A crise desencadeada pelas ações do PCC fez com que petistas e tucanos passassem a semana se dedicando a acusar-se mutuamente de responsabilidade pelo episódio e a produzir as mais disparatadas declarações a respeito de suas possíveis causas. Nesse último exercício, o governador Cláudio Lembo sagrou-se, de longe, campeão. Entre outras coisas, atribuiu à "maldade da burguesia" e ao "egoísmo" da "minoria branca" praticamente todos os males da nação, incluindo a superpopulação carcerária e as bombas do PCC. Daria uma boa letra de rap. O presidente Lula também deu sua contribuição ao debate ao afirmar que a causa da violência ocorrida em São Paulo era a "falta de escolaridade". "Na hora que você não investe em uma escola, você vai ter de investir depois em uma cadeia", disse. Trata-se de uma platitude. A falta de educação formal não impediu que um operário sem 2º grau chegasse à Presidência da República. Deficiências de formação sem dúvida são um grande problema, mas podem ser superadas pelo esforço individual. Elas não explicam a criminalidade e muito menos o crime organizado. Além do mais, uma pesquisa feita pelo economista Marcelo Neri mostra que o grau de escolaridade da população carcerária de São Paulo é mais alto do que o da população paulista que vive fora das cadeias. Entre os presos, 24,5% são analfabetos e analfabetos funcionais (que estudaram até no máximo três anos). Já entre a população paulista, o índice aumenta para 33%.

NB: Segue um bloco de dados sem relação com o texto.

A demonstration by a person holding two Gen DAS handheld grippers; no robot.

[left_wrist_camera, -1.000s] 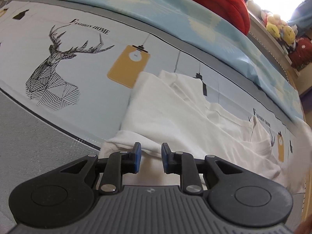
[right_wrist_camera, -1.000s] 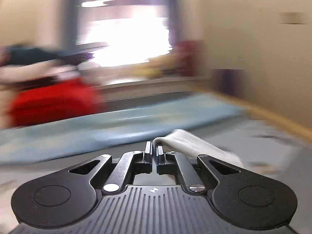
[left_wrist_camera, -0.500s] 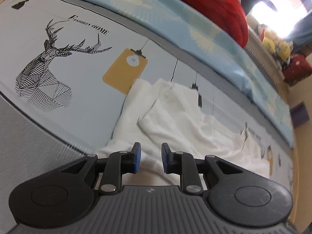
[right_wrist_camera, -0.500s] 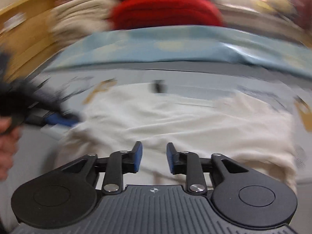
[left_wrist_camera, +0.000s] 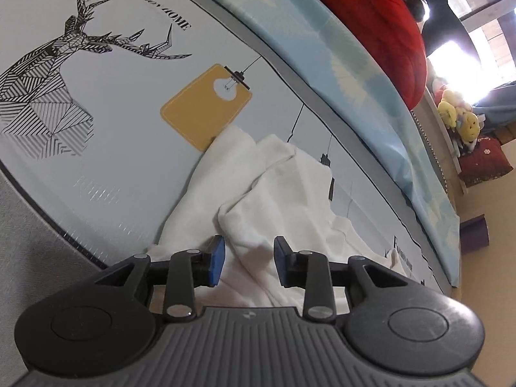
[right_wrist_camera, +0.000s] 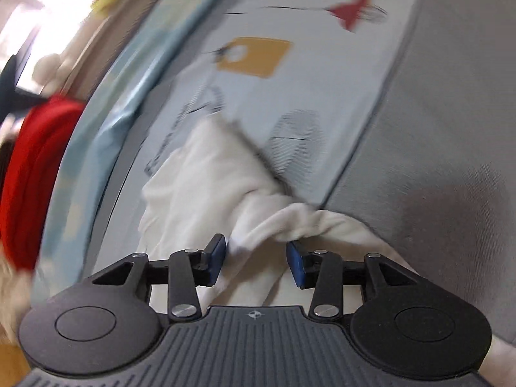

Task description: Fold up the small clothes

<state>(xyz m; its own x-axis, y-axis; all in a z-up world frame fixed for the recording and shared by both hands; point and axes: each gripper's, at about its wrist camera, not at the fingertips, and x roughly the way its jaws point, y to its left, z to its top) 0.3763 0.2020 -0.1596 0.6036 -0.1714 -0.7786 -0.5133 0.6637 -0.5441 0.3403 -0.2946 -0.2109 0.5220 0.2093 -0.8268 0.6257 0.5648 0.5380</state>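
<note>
A small white garment (left_wrist_camera: 274, 193) lies crumpled on a printed bed sheet (left_wrist_camera: 129, 122). In the left wrist view my left gripper (left_wrist_camera: 248, 262) hovers low over its near edge. Its jaws are opening, and a raised fold of the cloth shows between the blue pads without being pinched. In the right wrist view, which is blurred, the white garment (right_wrist_camera: 206, 180) stretches away from my right gripper (right_wrist_camera: 256, 262). Those jaws are opening too, with a bunched fold of the cloth in the gap and the pads apart from it.
The sheet bears a deer drawing (left_wrist_camera: 48, 74) and a yellow lamp patch (left_wrist_camera: 206, 106). A light blue quilt (left_wrist_camera: 364, 74) and a red cushion (left_wrist_camera: 371, 16) lie along the far side. Soft toys (left_wrist_camera: 458, 116) sit by the bright window. Grey bed edge (right_wrist_camera: 435, 129) runs on the right.
Both grippers have come down onto the garment and opened wider. The right one swung from facing the window to pointing down at the cloth, rolling as it went.
</note>
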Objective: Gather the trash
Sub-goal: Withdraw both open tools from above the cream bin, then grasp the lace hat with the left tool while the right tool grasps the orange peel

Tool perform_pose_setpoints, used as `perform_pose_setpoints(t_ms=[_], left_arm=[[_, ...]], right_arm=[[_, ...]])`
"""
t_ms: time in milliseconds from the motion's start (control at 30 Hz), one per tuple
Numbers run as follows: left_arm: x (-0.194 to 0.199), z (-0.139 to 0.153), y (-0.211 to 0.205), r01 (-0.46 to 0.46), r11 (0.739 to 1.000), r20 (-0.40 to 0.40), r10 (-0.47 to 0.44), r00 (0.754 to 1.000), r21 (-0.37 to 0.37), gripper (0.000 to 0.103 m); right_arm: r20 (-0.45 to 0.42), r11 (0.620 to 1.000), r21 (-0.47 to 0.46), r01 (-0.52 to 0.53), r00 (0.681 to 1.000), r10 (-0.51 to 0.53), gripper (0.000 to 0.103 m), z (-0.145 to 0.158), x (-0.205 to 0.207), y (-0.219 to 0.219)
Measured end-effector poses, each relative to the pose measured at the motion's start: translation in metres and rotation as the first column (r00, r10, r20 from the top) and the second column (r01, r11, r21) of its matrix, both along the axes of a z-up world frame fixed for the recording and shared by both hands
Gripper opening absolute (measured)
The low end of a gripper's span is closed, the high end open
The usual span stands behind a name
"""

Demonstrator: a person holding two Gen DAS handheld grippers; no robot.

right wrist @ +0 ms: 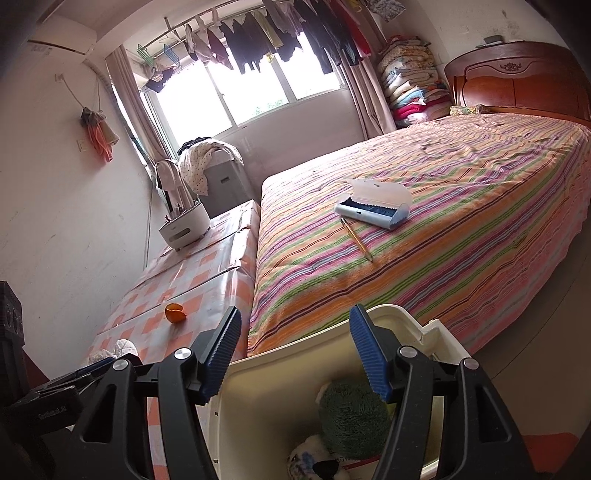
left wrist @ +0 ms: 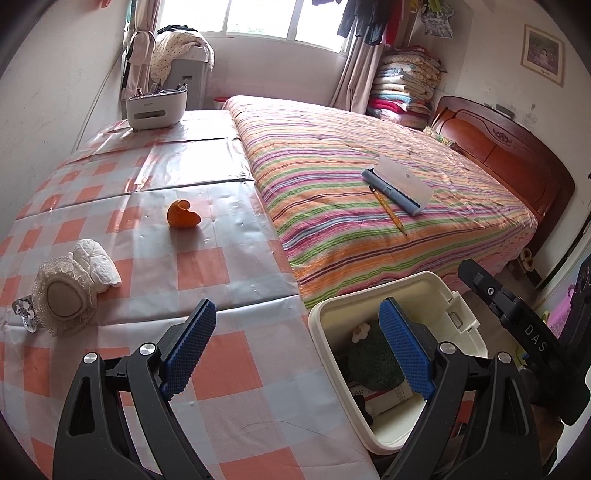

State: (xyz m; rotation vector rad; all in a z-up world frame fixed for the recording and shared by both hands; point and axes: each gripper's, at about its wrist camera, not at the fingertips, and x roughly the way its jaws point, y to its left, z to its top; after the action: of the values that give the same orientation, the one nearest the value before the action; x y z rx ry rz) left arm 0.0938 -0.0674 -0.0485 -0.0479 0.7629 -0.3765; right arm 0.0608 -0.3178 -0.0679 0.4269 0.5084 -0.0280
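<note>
- Left gripper is spread wide, holding nothing.
- Right gripper is spread above the bin, holding nothing.
- Orange peel and crumpled tissue lie on the bench.

Daylight enters through the wide multi-pane window at the far end of the room; its panes are overexposed to near white in both views. The hanging dark clothes before the glass appear as backlit silhouettes. The glossy orange-and-white checked plastic table cover carries broad pale glare streaks toward its far edge. The small curled orange peel casts only a faint, soft shadow. Illumination is bright and diffuse over the striped multicoloured bedspread. Fisheye distortion bows straight edges outward, and a dark vignette fills all four corners. Focus is sharp in the centre, softening slightly toward the rim.
</note>
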Motion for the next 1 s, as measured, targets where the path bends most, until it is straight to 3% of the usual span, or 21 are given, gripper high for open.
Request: perform_pose_setpoints(t_ms=[433,733,867,1000], left_arm=[[0.014,-0.01,0.075,-0.147,0.989,-0.032,0.148,0.989,0.021,0.089],[0.037,-0.014,0.154,-0.289,0.954,-0.041,0.293,0.955,0.081,0.089],[0.053,-0.017,0.186,-0.296,0.951,-0.07,0.302,0.951,0.085,0.089],[0.066,-0.022,0.202,-0.254,0.966,-0.112,0.258,0.96,0.053,0.089]], right_arm=[[-0.016,0.994,0.0,-0.109,0.994,0.109,0.061,-0.004,0.024,0.05],[-0.039,0.983,0.012,-0.181,0.983,0.182,0.061,-0.01,0.038,0.086],[-0.05,0.978,0.007,-0.21,0.976,0.21,0.061,-0.013,0.044,0.101],[-0.066,0.974,0.009,-0.224,0.972,0.224,0.061,-0.017,0.049,0.109]])
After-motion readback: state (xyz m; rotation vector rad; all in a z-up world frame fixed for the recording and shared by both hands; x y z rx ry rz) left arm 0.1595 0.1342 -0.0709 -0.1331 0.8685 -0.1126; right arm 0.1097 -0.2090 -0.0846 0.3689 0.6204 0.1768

As causas do que se verificou em São Paulo não são "a maldade da burguesia" ou a "falta de escolaridade". Tudo o que ocorreu se deve à ausência de Estado. Onde ele não existe ou se encontra desorganizado, nascem e vicejam as organizações criminosas. Proteger seus cidadãos é a função primordial de qualquer Estado. Mas o brasileiro, seja na instância federal, seja na estadual, vem falhando miseravelmente nessa missão – que pode ser resumida em prender criminosos e mantê-los bem presos. Cabe agora aos seus representantes assumir a responsabilidade pela situação e trabalhar para mudá-la antes que o episódio caia no esquecimento – e volte a se repetir daqui a pouco por capricho de bandidos contrariados em seus interesses.